Texture filtering with mipmaps

A mipmap is a sequence of textures, each of which is a progressively lower resolution representation of the same image. The height and width of each image, or level, in the mipmap is a power-of-two smaller than the previous level. Mipmaps do not have to be square.

A high-resolution mipmap image is used for objects that are close to the user. Lower-resolution images are used as the object appears farther away. Mipmapping improves the quality of rendered textures at the expense of using more memory.

Direct3D represents mipmaps as a chain of attached surfaces. The highest resolution texture is at the head of the chain and has the next level of the mipmap as an attachment. In turn, that level has an attachment that is the next level in the mipmap, and so on, down to the lowest resolution level of the mipmap.

The following illustrations shows an example of these levels. The bitmap textures represent a sign on a container in a 3D first-person game. When created as a mipmap, the highest resolution texture is first in the set. Each succeeding texture in the mipmap set is smaller in height and width by a power of 2. In this case, the maximum-resolution mipmap is 256 pixels by 256 pixels. The next, texture is 128x128. The last texture in the chain is 64x64.
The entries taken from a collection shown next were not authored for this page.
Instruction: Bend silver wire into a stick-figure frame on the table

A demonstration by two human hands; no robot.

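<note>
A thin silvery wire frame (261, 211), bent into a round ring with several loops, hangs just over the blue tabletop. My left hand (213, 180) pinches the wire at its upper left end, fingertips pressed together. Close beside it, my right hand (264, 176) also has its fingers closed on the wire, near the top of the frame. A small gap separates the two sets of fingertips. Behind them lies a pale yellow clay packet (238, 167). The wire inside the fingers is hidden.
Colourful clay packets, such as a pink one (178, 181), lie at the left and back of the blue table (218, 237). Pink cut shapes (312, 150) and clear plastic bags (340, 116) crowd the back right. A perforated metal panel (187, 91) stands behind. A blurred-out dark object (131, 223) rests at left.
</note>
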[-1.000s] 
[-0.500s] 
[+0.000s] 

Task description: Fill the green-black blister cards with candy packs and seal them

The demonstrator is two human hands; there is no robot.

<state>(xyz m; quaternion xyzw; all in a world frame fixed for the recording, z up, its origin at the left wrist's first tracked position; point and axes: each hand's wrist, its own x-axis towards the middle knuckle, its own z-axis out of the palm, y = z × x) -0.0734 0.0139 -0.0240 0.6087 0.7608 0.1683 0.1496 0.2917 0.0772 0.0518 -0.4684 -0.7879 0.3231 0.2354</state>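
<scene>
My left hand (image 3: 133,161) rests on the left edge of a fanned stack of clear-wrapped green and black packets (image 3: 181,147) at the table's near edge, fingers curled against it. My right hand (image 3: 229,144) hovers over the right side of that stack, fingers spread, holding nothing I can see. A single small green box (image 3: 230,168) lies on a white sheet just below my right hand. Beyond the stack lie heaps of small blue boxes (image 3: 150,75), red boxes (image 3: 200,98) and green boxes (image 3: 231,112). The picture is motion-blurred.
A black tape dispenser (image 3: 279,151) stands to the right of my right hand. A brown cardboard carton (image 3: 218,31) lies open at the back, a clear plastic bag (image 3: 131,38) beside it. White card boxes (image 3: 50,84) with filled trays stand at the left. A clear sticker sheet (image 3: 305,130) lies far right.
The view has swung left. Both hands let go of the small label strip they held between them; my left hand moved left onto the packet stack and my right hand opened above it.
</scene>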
This sign has a maximum distance from which it is visible. If the user begins far away from the sign, the game displays the smallest texture in the mipmap chain, which in this case the 64x64 texture.

illustration of a 64x64 texture of a danger sign

As the user moves the point of view closer to the sign, progressively higher-resolution textures in the mipmap chain are used. The resolution in the following illustration is 128x128.

illustration of a 128x128 texture of a danger sign

The highest resolution texture is used when the user's point of view is at the minimum allowable distance from the sign, as shown in the following illustration.

illustration of a 256x256 texture of a danger sign

This is a more efficient way of simulating perspective for textures. Rather than render a single texture at many resolutions, it is faster to use multiple textures at varying resolutions.

Direct3D can assess which texture in a mipmap set is the closest resolution to the desired output, and it can map pixels into its texel space. If the resolution of the final image is between the resolutions of the textures in the mipmap set, Direct3D can examine texels in both mipmaps and blend their color values together.

To use mipmaps, your application must build a set of mipmaps. Applications apply mipmaps by selecting the mipmap set as the first texture in the set of current textures. See Texture blending.

Next, your application must set the filtering method that Direct3D uses to sample texels. The fastest method of mipmap filtering is to have Direct3D select the nearest texel. Use the D3DTEXF_POINT enumerated value to select this. Direct3D can produce better filtering results if your application uses the D3DTEXF_LINEAR enumerated value. This selects the nearest mipmap, and then computes a weighted average of the texels surrounding the location in the texture to which the current pixel maps.

Mipmap textures are used in 3D scenes to decrease the time required to render a scene. They also improve the scene's realism. However, they often require large amounts of memory.

Note   Each surface in a mipmap chain has dimensions that are one-half that of the previous surface in the chain. If the top-level mipmap has dimensions of 256x128, the dimensions of the second-level mipmap are 128x64, the third-level are 64x32, and so on, down to 1x1. You cannot request a number of mipmap levels in Levels that would cause either the width or height of any mipmap in the chain to be smaller than 1. In the simple case of a 4x2 top-level mipmap surface, the maximum value allowed for Levels is three. The top-level dimensions are 4x2, the second-level dimensions are 2x1, and the dimensions for the third level are 1x1. A value larger than 3 in Levels results in a fractional value in the height of the second-level mipmap, and is therefore disallowed.

 

Direct3D can automatically perform mipmap texture filtering. Applications can manually traverse a mipmap chain to load bitmap data into each surface in the chain. This is often the only reason to traverse the chain. Automatically generating mipmaps at texture creation time takes advantage of hardware filtering because the mipmap resides in video memory.